2. Applicant’s amendment to the claims filed on 11/14/2025 in response to the Non-Final Rejection mailed on 08/14/2025 is acknowledged. This listing of claims replaces all prior listings of claims in the application.
3. Claims 6 and 17 are cancelled.
4. New claims 26-28 are added.
5.. Claims 1-5, 7-16, 18-20 and 26-28 are pending.
6. Applicant’s remarks filed on 11/14/2025 in response to the Non-Final Rejection mailed on 08/14/2025 have been fully considered and are deemed persuasive to overcome at least one of the rejections and/or objections as previously applied.

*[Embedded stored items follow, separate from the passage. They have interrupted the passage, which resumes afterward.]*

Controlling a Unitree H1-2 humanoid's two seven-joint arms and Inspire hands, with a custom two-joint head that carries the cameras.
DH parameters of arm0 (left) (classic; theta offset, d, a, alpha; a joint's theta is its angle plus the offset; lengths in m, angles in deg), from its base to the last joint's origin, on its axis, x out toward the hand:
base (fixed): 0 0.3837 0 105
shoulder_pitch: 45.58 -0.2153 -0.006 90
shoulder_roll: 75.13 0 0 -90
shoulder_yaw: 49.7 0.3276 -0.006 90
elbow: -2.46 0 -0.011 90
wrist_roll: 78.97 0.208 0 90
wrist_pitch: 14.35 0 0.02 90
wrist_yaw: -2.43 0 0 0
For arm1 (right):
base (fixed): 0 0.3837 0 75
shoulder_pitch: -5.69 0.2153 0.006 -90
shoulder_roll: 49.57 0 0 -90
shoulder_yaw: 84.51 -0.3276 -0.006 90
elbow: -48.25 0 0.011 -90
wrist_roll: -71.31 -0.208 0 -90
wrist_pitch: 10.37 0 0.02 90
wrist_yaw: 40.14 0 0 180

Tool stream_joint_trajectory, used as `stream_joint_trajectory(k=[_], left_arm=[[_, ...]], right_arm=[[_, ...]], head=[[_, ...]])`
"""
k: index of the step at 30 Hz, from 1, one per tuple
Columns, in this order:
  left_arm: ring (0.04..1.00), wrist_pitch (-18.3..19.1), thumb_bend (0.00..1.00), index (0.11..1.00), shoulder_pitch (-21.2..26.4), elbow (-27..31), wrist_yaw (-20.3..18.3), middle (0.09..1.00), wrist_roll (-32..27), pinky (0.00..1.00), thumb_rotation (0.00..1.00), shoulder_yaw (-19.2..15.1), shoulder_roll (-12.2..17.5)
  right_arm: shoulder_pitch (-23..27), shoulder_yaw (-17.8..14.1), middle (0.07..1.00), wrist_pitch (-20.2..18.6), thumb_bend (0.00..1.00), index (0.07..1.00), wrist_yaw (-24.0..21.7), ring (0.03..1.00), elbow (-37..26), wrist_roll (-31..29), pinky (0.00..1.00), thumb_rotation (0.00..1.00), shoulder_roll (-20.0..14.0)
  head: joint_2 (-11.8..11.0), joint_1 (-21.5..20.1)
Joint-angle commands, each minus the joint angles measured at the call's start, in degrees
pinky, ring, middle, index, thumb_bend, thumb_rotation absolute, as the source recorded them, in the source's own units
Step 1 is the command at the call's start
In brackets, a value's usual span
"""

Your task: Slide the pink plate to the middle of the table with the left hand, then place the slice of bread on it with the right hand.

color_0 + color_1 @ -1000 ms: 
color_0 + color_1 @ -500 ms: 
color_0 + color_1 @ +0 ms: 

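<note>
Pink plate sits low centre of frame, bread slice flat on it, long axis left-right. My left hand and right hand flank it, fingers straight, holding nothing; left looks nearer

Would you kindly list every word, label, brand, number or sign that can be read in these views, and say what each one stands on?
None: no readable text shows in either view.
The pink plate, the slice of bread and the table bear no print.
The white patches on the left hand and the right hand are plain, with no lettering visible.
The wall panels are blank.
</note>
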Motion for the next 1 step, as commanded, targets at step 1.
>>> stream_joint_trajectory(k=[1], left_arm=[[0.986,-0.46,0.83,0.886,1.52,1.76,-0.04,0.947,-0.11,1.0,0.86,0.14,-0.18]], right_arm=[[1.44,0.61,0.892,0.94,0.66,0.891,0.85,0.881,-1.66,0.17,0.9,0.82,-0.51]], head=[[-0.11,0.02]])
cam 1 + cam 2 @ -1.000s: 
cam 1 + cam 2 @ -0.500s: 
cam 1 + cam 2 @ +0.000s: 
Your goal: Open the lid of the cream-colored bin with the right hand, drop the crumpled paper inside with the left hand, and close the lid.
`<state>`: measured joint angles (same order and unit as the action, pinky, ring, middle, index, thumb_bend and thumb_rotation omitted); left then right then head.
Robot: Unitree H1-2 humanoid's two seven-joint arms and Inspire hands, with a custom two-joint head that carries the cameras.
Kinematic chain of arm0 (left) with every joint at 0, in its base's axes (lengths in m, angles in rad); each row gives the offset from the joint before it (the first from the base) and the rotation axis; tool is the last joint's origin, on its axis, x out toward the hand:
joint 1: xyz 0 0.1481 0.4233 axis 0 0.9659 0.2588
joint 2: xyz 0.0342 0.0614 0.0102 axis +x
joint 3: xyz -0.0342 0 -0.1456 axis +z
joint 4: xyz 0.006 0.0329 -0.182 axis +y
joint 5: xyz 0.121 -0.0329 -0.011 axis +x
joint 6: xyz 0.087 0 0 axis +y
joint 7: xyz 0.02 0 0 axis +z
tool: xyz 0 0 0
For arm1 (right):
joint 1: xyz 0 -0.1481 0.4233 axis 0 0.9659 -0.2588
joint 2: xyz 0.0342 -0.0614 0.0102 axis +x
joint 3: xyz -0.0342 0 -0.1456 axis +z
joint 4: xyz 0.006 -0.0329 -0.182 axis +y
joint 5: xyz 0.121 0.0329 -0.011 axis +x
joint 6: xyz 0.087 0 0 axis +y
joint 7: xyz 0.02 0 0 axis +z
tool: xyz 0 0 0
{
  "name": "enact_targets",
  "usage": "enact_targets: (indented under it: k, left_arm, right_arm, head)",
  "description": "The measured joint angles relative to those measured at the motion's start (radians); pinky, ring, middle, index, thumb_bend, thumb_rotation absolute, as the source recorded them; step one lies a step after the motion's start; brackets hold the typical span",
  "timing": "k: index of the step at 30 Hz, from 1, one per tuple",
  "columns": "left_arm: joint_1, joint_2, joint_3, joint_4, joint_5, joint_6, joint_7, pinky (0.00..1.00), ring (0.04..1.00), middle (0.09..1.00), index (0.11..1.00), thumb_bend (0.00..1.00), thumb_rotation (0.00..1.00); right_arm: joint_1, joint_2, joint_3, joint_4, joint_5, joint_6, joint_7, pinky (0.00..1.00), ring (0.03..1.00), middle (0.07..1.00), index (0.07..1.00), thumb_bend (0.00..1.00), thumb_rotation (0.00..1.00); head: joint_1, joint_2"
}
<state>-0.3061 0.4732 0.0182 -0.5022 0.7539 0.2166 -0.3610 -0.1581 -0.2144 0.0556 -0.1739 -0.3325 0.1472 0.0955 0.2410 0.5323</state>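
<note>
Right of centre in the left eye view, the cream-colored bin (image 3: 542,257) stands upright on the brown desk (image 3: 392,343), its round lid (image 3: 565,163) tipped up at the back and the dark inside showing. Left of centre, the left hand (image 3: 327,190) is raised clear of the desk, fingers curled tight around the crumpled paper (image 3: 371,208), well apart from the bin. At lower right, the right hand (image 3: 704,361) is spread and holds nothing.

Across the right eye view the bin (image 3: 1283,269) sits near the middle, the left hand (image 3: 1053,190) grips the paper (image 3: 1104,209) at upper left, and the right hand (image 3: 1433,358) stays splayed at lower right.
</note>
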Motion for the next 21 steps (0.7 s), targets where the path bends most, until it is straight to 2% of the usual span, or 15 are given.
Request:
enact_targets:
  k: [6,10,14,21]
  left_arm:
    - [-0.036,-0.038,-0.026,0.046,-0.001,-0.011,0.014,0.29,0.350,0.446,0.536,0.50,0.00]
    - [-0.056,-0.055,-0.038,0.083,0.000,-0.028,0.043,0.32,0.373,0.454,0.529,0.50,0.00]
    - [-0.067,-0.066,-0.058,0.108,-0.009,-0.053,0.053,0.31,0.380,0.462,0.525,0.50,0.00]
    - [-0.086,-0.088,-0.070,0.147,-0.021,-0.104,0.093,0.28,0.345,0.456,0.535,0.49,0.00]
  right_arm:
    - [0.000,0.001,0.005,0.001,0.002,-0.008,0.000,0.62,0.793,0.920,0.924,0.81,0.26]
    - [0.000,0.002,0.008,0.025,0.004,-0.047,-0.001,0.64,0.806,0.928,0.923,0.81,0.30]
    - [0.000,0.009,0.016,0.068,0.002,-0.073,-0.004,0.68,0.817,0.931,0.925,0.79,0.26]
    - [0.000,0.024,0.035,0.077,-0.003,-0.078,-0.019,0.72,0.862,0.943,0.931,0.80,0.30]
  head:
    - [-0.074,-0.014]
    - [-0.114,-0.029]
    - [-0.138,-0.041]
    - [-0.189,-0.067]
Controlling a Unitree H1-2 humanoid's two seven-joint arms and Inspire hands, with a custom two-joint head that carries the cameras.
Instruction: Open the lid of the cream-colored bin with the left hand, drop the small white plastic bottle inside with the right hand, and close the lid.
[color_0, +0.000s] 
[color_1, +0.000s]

The text of those sections of Title 35 U.S. Code not included in the instant action can be found in the prior Office Action.
Nucleotide and/or Amino Acid Sequence Disclosures
7. The objection to the disclosure for nucleotide and/or amino acid sequences appearing in the drawings/specification is hereby withdrawn in view of applicants’ amendment to the specification filed on 11/14/2025 to incorporate sequence identifiers in the Description of the Drawings and the filing of a CRF and text file containing said sequences.
Specification
8. The objection to the disclosure for embedded hyperlinks is withdrawn in view of applicants’ amendment to the specification filed on 11/14/2025 to remove said hyperlinks.
Claim Rejections - 35 USC § 112(b)
9. The rejection of claims 2 and 15 under 35 U.S.C. 112(b) or 35 U.S.C. 112 (pre-AIA ), second paragraph, for the relative term “about” is withdrawn in view of applicants’ amendment to the claims to remove said term.
10. The rejection of claim 2 under 35 U.S.C. 112(b) or 35 U.S.C. 112 (pre-AIA ), second paragraph, for lack of antecedent basis is withdrawn in view of applicants’ amendment to the claims to recite “a protein”.
11. The rejection of claims 11-13 and 19-20 under 35 U.S.C. 112(b) or 35 U.S.C. 112 (pre-AIA ), second paragraph, is withdrawn in view of applicants’ amendment to the claims to recite “at least one nucleic acid sequence selected from the group consisting of”.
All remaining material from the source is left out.